What you should do
From the data below, repeat exactly the lines from the line with "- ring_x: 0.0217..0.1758" to the line with "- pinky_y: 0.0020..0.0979", both included.

════

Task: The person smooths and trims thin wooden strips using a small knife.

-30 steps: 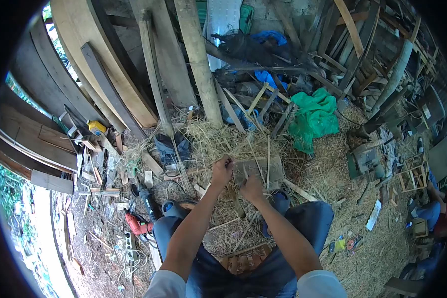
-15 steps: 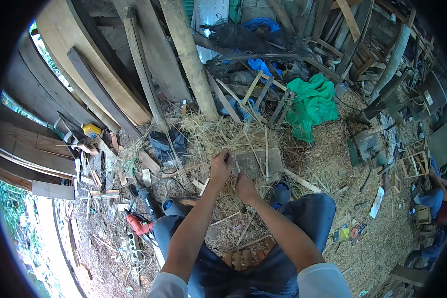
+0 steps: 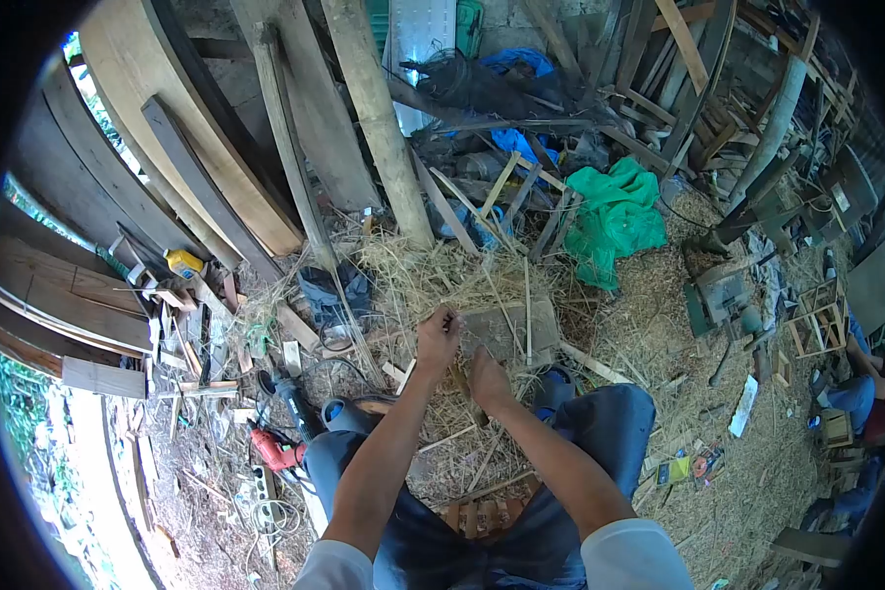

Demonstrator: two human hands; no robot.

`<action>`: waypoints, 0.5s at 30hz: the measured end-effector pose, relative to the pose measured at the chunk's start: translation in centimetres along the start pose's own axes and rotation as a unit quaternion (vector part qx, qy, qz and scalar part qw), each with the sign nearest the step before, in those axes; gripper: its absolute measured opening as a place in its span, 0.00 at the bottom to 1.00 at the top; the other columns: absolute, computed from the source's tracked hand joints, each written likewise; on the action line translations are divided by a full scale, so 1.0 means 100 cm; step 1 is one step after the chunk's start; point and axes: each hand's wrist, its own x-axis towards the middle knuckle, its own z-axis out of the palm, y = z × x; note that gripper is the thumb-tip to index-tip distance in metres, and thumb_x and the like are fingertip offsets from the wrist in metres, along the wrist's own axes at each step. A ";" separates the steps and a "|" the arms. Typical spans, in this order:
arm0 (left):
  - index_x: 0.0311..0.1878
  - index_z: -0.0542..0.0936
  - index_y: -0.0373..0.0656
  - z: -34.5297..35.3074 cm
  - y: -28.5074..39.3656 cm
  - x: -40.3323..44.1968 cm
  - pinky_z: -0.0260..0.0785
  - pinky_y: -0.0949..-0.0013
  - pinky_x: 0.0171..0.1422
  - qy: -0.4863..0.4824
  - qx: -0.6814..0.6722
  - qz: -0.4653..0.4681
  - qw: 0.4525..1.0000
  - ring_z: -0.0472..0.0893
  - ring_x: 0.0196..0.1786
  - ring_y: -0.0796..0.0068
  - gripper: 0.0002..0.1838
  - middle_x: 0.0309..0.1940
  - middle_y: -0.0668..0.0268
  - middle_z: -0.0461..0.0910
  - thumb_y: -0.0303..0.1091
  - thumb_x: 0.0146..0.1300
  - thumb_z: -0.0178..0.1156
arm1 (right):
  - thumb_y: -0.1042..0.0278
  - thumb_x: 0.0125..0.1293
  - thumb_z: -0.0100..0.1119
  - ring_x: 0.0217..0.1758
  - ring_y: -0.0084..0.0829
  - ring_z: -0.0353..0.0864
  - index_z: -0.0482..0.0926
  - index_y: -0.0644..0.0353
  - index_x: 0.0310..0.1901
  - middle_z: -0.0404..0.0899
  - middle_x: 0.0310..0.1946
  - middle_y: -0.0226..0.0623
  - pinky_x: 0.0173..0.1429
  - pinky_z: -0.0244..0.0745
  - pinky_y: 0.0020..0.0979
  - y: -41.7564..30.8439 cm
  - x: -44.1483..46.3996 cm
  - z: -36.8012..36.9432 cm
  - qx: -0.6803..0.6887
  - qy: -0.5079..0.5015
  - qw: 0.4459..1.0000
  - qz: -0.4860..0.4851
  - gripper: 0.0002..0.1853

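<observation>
Separation of left hand (image 3: pixel 439 340), leftward of the board (image 3: pixel 501 332), from right hand (image 3: pixel 489 382), nearside of it, has slightly widened, suggesting handwork underway (both curl; what they pinch cannot be told), with stick (image 3: pixel 471 399) also nearside.

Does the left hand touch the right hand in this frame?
Apart. The head view shows a narrow gap between the left hand and the right hand, with background visible through it.
</observation>
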 end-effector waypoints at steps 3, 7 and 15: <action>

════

Output below
  - ring_x: 0.0217..0.1758
  - ring_y: -0.0084..0.0829
  - ring_z: -0.0353..0.0864
  - index_z: -0.0482..0.0926
  - index_y: -0.0644..0.0353
  - index_x: 0.0310..0.1901
  - middle_z: -0.0404..0.0899
  - middle_x: 0.0310..0.1946
  - middle_y: -0.0226..0.0623
  - pinky_x: 0.0173..0.1429
  - pinky_z: -0.0244..0.0745
  - pinky_y: 0.0020..0.0979

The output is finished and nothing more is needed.